Newly-Admitted Students

Welcome to Macdonald campus!

Academic Advisor: Dr. Julie Major

As Academic Advisor it is a pleasure for me to help you get a good start in your program, and make sure you understand how it works. This page provides a wealth of information which will be directly useful to you now as well as in the coming years.

View a video about what your Academic Advisor can do for you.

Questions? Check the FAQs for AgEnvSc Students.


Checklist for new students:

  • Check your McGill email account. You will receive important information and potentially personalized advice at this address, before classes start.
  • Check your unofficial transcript on Minerva. You should get in to the habit of checking it regularly, to make sure your courses, credits and grades are in order. Between the time of admission and the start of classes, Admissions will add to your record the credit you were given upon admission, and any missing program pre-requisite courses will also be listed. Your unofficial transcript also indicates what year you are coded as (U0, U1, etc).
  • Become familiar with your academic program. To do this:
    • Watch the video below that explains how your program works
    • Carefully read the current version of the Handbook for your program, which contains important rules and regulations as well as program requirements. Note that academic programs change over time – the version of the program that is in effect now is the one you must complete, no matter how your program changes in future years. It is important to realize this. You have the option of switching into an eventual newer version of your program, if you so choose.
    • Make sure you are comfortable using McGill’s eCalendar to find program information. Always check that you are looking at the correct version of the calendar (look at the years at the top). When arriving to the eCalendar from Google, for example, it is usually NOT the most recent version that is displayed.
      Bachelor of Science (Agricultural and Environmental Sciences) (B.Sc.(Ag.Env.Sc.)) - Major Global Food Security (42 Credits)
  • if you still have questions, contact your academic advisor.

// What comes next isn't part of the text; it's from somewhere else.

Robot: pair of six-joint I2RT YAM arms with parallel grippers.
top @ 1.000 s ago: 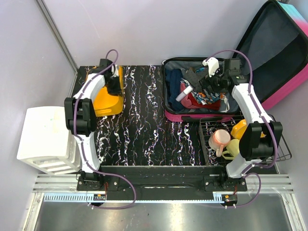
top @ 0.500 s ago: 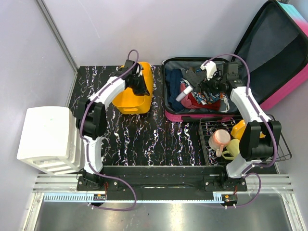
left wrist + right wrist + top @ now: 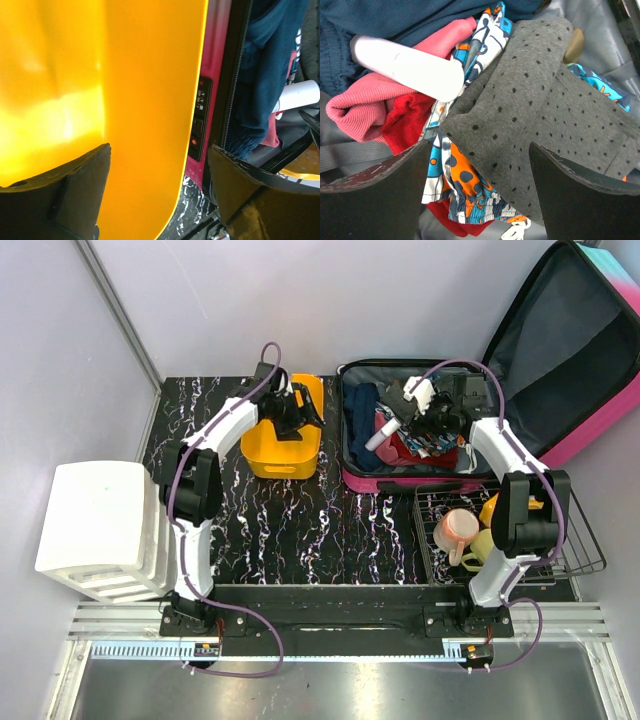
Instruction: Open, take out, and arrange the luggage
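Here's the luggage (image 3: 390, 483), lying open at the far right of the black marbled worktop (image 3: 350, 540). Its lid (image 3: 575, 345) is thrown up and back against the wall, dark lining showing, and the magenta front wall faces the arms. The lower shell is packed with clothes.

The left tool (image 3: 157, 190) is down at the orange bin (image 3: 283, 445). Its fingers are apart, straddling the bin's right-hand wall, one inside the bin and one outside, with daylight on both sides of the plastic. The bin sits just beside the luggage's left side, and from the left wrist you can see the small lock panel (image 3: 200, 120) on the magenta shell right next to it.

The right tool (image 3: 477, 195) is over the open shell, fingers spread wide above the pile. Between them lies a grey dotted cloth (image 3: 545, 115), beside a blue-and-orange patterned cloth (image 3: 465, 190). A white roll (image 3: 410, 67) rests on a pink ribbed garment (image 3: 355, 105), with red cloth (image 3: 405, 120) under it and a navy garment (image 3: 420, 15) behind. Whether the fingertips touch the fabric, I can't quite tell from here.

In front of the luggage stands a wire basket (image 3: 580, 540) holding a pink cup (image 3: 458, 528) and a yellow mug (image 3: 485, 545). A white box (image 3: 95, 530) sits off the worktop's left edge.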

The Global Food Security Major is a multi-disciplinary program that gives students a strong foundation in both natural sciences and social sciences. The courses you take as part of the program will let you develop skills and acquire tools that are needed to understand and address the many complex global development challenges. Due to the unique nature of Macdonald Campus, you will have close contact with your professors many of whom have ongoing international research projects. You will also have many opportunities to get hands on experience, whether in the lab or field, on campus or abroad.

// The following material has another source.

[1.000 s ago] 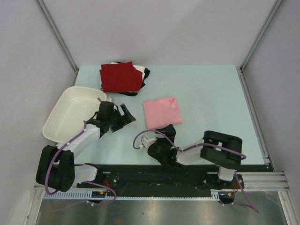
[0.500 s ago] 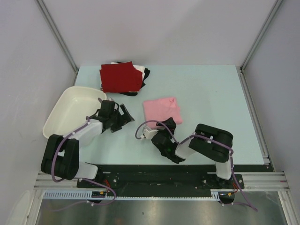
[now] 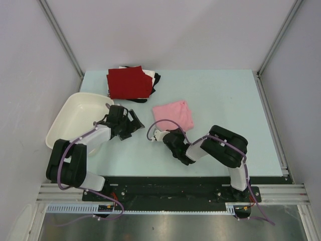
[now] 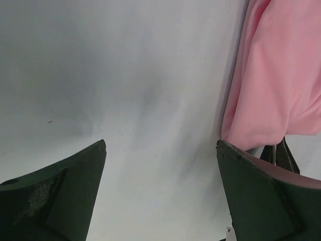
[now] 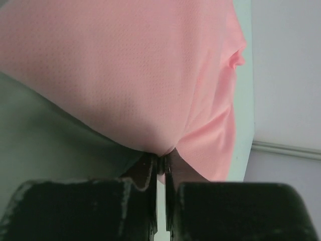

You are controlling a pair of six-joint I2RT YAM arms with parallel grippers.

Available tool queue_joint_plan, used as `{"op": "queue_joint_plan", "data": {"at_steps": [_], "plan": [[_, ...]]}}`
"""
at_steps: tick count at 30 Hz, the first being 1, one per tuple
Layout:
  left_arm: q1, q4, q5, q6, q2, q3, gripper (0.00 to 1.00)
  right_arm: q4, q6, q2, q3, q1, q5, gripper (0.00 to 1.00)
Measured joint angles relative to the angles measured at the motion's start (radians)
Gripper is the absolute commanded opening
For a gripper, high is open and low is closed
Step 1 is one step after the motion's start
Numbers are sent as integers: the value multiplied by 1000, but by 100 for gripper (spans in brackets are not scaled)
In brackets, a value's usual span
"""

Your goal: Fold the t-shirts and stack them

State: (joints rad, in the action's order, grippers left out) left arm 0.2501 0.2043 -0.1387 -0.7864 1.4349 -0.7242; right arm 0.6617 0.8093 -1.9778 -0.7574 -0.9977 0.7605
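Note:
The light pink t-shirt lies folded in the middle of the table, and it fills the right wrist view. My right gripper is shut on its near edge, with pink cloth pinched between the fingertips. My left gripper stands open just left of the pink t-shirt, low over bare table, with nothing between its jaws. At the far left, the folded dark red t-shirt tops a stack, with white and black t-shirts showing under it.
A white plastic tub sits at the table's left edge, just behind my left arm. Grey walls and metal rails close in the pale green table on three sides.
My right gripper moved onto the pink t-shirt's near edge and shut on it, and the shirt shifted slightly away. My left gripper edged to the right and stayed open.

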Motion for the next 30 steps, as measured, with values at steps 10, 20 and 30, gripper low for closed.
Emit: {"op": "queue_joint_plan", "data": {"at_steps": [10, 20, 30], "plan": [[4, -108, -167, -59, -198, 141, 100, -130, -61, 127, -10, -25, -17, 0], [108, -343, -280, -256, -188, 279, 100, -159, -26, 277, -10, -83, -8, 0], [166, -611, -309, -446, -13, 309, 100, -197, -23, 301, -10, -86, 0, 0]]}}
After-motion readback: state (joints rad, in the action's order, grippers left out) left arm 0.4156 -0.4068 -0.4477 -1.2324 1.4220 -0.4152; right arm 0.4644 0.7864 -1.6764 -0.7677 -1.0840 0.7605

The following video briefly explain how your program works:


Recommended Courses

Find out when to register for your courses: go to “when to register” on this page: http://www.mcgill.ca/accepted/preparing-register

Find out how to use Minerva for course registration: https://www.mcgill.ca/students/courses/add/register

The recommended courses for first year students are shown below. I highly recommend you follow these recommendations, to ensure that you make adequate progress in your degree and avoid potentially serious scheduling difficulties in the coming years. If you leave any of the courses below for later, you may be prevented from taking courses which have these as pre-requisites. Also, schedules are made in order for students to be able to complete their program in 3 years assuming they follow recommendations. So if you leave any of these for later there is a considerably high probability that they will conflict with other courses you want to or must take at that time. If you are missing any Freshman-level courses, please talk to me directly

Most students take five 3-credit courses per term (15 credits total), but some select to take four courses (12 credits total) because of language difficulties, easing the transition to university studies or due to other complications with carrying a full course load.  For most students the overall program can be completed in three years if a full course load (i.e., 15 credits) is taken each term. You are considered a full-time student if you register for at least 12 credits in a given term.

Fall Term

AEBI 210 Organisms 1(3 credits)
AGEC 200 Principles of Microeconomics (3 credits)
AGRI 215 Agro-Ecosystems Field Course (3 credits)
ANSC 250 Principles of Animal Science (3 credits)
ENVB 210 The Biophysical Environment (3 credits)

Winter Term

AEMA 310 – Statistical Methods 1(3 credits)

plus complementary courses in your Major, for example

BREE 217 – Hydrology & Water Resources (3 credits)
AGRI 340 – Principles of Ecological Agriculture(3 credits)

Or courses in your Specialization.

See me if you need help planning your Winter term courses.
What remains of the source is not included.